■ **Brief**: Only the text belongs in the copy. Transcribe the data exactly and drop any pictures.

■ **Data provided**:
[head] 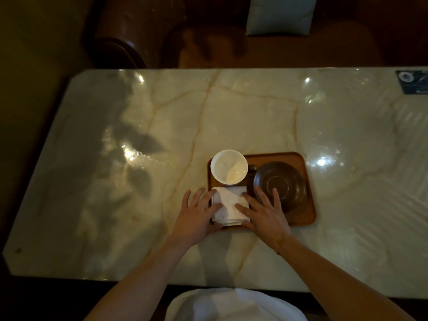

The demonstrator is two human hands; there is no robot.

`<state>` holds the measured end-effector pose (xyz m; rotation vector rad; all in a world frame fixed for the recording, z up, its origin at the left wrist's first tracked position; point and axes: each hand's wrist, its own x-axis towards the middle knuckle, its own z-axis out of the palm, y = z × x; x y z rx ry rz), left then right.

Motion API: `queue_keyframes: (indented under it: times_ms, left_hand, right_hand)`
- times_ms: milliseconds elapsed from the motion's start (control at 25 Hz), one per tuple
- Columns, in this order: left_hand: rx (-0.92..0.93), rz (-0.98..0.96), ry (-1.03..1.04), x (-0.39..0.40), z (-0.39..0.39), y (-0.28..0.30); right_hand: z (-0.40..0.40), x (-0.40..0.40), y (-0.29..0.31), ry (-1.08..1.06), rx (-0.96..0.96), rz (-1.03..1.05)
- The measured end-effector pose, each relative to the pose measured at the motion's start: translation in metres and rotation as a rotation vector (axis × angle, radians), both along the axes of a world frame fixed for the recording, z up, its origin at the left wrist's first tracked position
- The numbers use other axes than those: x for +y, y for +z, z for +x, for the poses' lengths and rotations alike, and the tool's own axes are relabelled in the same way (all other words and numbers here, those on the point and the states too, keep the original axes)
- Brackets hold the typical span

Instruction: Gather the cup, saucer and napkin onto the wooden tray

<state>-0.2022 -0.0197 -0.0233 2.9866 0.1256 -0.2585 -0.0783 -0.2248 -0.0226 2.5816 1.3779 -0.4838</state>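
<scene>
An orange-brown wooden tray lies on the marble table. A white cup stands in its far left corner. A dark brown saucer fills its right half. A folded white napkin lies in the near left corner. My left hand rests with spread fingers on the napkin's left edge. My right hand presses its right edge, its fingers partly over the saucer's near rim. Neither hand grips anything.
The pale marble table stretches far to the left and right of the tray. A dark card lies at the far right corner. A brown leather seat and a pale cushion sit beyond the far edge.
</scene>
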Motion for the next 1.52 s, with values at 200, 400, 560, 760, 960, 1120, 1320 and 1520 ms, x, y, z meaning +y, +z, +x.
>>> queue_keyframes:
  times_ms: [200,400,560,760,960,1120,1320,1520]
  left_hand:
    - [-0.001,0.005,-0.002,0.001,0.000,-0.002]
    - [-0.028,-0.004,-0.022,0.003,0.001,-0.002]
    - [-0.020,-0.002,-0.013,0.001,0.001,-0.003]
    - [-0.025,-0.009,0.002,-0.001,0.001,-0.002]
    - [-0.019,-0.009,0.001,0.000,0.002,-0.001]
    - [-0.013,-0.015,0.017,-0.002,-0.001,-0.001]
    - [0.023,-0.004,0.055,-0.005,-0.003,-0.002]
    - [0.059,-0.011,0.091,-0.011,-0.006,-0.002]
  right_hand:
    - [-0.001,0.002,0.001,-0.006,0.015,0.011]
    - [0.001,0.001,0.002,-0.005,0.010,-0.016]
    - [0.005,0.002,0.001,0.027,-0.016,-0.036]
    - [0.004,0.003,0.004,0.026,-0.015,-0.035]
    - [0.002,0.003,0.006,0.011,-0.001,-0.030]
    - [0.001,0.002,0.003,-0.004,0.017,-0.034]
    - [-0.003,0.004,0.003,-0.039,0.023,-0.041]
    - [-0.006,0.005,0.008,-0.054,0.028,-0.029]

■ **Answer for this exercise**:
[head] 

The demonstrator is two human hands; there is no robot.

`<state>` holds the measured end-effector pose (xyz m; rotation vector rad; all in a world frame fixed for the recording, z up, its origin at the left wrist's first tracked position; point and axes: each hand's wrist, its own x-axis towards the middle knuckle, its own z-axis out of the palm, y = z × x; x y z rx ry rz), left then right.

Motion API: `queue_keyframes: (indented under it: times_ms, left_hand, right_hand)`
- times_ms: milliseconds elapsed from the motion's start (control at 25 Hz), one per tuple
- Columns, in this order: left_hand: rx (-0.92..0.93), rz (-0.98..0.96), ry (-1.03..1.04), x (-0.39..0.40), z (-0.39..0.39), y (-0.28..0.30); right_hand: z (-0.40..0.40), x (-0.40..0.40), y (-0.29..0.31), ry (-1.08..1.06), rx (-0.96..0.96), rz (-1.03..1.05)
- The measured end-effector pose, each relative to the pose measured at the motion's start: translation in metres and rotation as a rotation vector (axis × angle, radians), both along the axes of a world frame fixed for the recording, z up, its origin at the left wrist's first tracked position
- The numbers use other axes than those: x for +y, y for +z, z for +x, for the poses' lengths and rotations alike, and the tool's own axes are relabelled in the same way (all other words and numbers here, those on the point and the states too, keep the original axes)
- Brackets hold the typical span

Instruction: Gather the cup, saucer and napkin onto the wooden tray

<state>-0.2022 -0.0197 -0.0233 2.9866 0.1256 -0.2585 -0.0783 -0.2248 -0.0226 2.5816 1.3779 -0.4838</state>
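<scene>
An orange-brown wooden tray lies on the marble table. A white cup stands in its far left corner. A dark brown saucer fills its right half. A folded white napkin lies in the near left corner. My left hand rests with spread fingers on the napkin's left edge. My right hand presses its right edge, its fingers partly over the saucer's near rim. Neither hand grips anything.
The pale marble table stretches far to the left and right of the tray. A dark card lies at the far right corner. A brown leather seat and a pale cushion sit beyond the far edge.
</scene>
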Motion for the next 1.52 s, with values at 200, 400, 560, 760, 960, 1120, 1320 and 1520 ms, x, y, z meaning +y, +z, +x.
>>> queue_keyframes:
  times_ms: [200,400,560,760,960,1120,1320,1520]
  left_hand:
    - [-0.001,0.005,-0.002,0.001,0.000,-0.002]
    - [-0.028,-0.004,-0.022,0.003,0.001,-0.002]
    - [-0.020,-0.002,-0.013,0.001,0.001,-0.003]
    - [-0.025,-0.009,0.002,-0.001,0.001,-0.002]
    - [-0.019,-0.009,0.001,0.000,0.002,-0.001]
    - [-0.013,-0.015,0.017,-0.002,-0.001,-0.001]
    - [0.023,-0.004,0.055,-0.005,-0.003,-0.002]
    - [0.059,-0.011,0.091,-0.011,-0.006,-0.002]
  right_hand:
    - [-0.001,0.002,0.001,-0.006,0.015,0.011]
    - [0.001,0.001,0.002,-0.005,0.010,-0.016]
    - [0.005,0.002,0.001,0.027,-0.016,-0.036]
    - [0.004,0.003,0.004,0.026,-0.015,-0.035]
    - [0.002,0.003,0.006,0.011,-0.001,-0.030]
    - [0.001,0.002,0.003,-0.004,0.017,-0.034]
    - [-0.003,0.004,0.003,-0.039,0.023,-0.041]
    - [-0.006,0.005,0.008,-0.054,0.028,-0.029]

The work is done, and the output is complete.